AIM OF THE EXERCISE ▸
Skip all pictures; return exactly the lines from the one containing "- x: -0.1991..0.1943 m" through the end of the data.

━━━━━━━━━━━━━━━━

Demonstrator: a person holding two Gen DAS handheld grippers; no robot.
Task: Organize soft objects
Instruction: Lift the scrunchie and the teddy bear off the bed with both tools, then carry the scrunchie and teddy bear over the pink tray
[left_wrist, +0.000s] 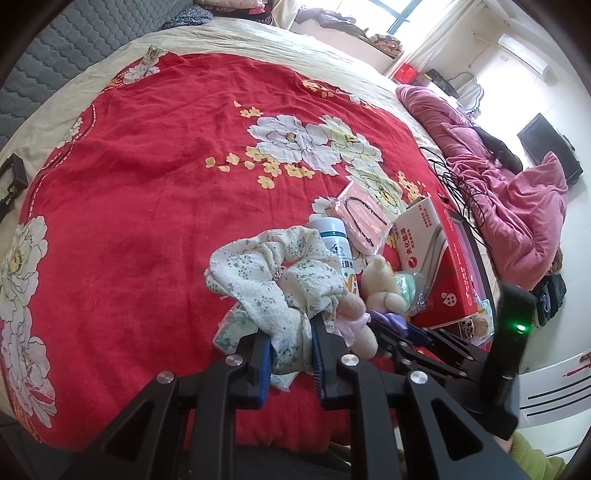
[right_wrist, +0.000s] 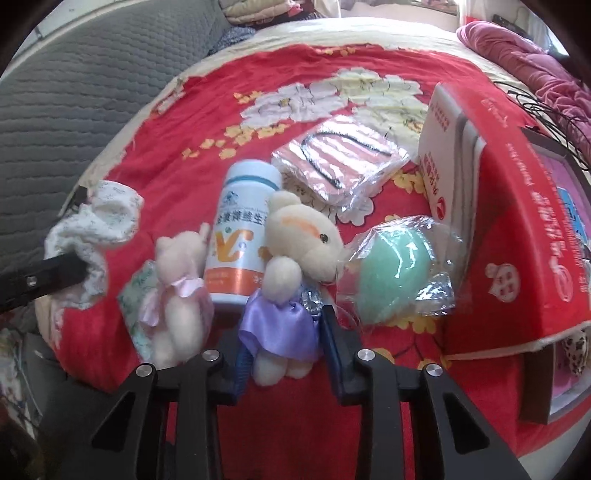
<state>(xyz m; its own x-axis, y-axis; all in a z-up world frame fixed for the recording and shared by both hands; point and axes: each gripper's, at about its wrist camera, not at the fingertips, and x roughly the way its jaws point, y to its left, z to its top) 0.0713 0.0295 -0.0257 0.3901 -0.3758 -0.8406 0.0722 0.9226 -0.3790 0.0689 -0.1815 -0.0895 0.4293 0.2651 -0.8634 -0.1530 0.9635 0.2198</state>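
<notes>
My left gripper (left_wrist: 291, 347) is shut on a white floral scrunchie-like cloth (left_wrist: 273, 273), held just above the red floral blanket (left_wrist: 147, 184). In the right wrist view my right gripper (right_wrist: 286, 347) is shut on a cream plush toy in a purple dress (right_wrist: 284, 280); both blue pads press the dress. A second plush in a pink dress (right_wrist: 177, 291) lies to its left, beside a green tissue packet (right_wrist: 136, 306). The left gripper's finger (right_wrist: 55, 273) and the cloth (right_wrist: 99, 229) show at the left edge of that view.
A white vitamin bottle (right_wrist: 240, 236) lies behind the plush toys. A wrapped green sponge (right_wrist: 395, 269), a pink striped packet (right_wrist: 340, 155), a white carton (right_wrist: 443, 147) and a red box (right_wrist: 517, 221) crowd the right. Black cables (left_wrist: 458, 184) and a pink quilt (left_wrist: 517, 206) lie beyond.
</notes>
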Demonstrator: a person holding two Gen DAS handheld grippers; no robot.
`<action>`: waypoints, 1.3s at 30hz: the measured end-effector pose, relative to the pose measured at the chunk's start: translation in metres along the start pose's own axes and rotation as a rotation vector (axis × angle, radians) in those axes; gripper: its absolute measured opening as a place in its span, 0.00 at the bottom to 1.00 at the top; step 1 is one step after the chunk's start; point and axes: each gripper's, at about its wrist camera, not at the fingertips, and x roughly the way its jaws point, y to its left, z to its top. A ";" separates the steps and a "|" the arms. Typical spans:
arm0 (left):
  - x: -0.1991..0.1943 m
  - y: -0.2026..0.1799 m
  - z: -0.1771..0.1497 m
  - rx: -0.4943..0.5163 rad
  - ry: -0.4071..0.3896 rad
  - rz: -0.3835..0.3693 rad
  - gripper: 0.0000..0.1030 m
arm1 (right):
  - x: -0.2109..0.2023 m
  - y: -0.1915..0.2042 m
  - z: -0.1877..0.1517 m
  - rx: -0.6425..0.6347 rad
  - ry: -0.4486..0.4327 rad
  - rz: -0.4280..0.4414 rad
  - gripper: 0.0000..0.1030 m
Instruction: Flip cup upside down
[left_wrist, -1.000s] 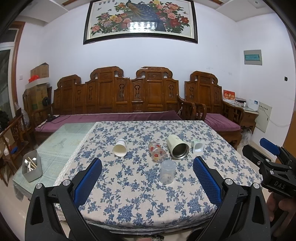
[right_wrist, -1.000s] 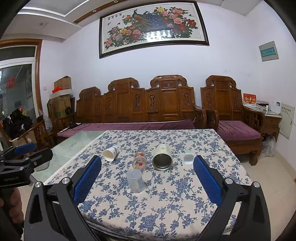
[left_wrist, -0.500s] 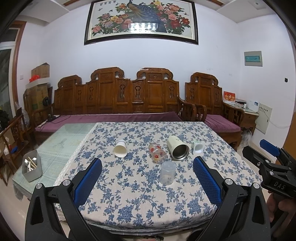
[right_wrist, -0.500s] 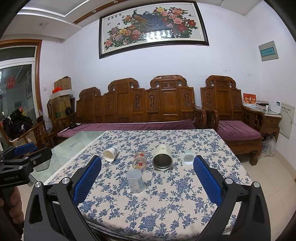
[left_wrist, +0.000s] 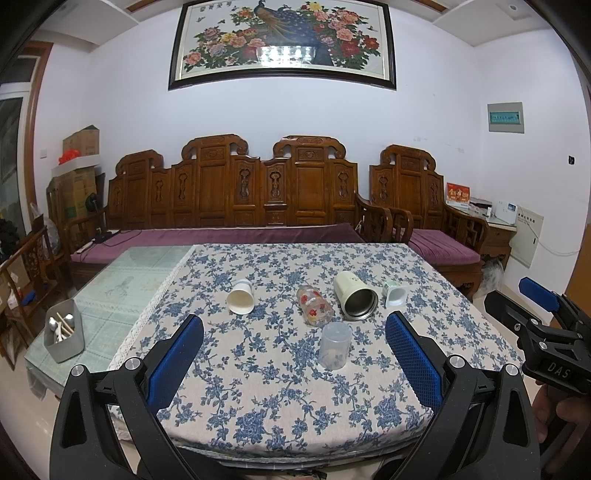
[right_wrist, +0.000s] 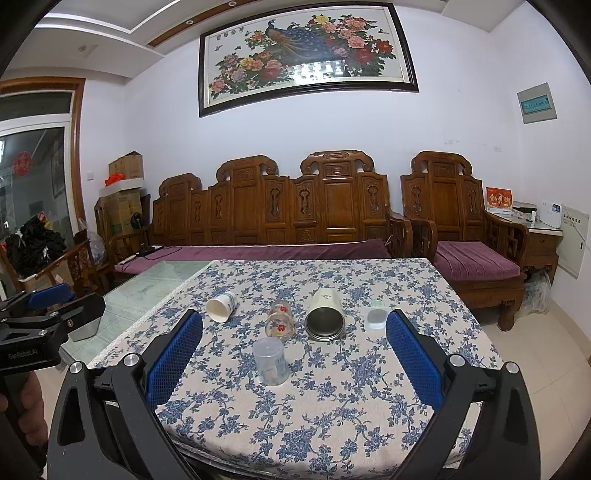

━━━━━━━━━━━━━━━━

ANSWER SPACE ▸
  - x: -0.1991..0.1943 m
  - y: -0.2026..0.1799 m
  - z: -0.1771..0.1497 m
  - rx: -0.4943..0.5163 rad
  - ry: -0.4071..0.3896 rad
  - rz: -0.3835..0.3693 rad
  - gripper: 0.0000..0.1030 m
arm1 (right):
  - x: -0.2109..0.2023 m
  - y: -0.1915..0.2042 m
  - z: -0.1877..0.1517 m
  - rx: -0.6425..0.6347 rad
  - ry: -0.4486..0.4327 rad
  - rz: -0.4280..0.4414 rad
  - gripper: 0.0000..0.1030 m
Instruction: Flip cup upside down
[left_wrist, -1.000s] 
[right_wrist, -1.000s] 
[left_wrist, -0.500s] 
[right_wrist, -0.500s] 
[left_wrist, +0.000s] 
[right_wrist, +0.000s] 

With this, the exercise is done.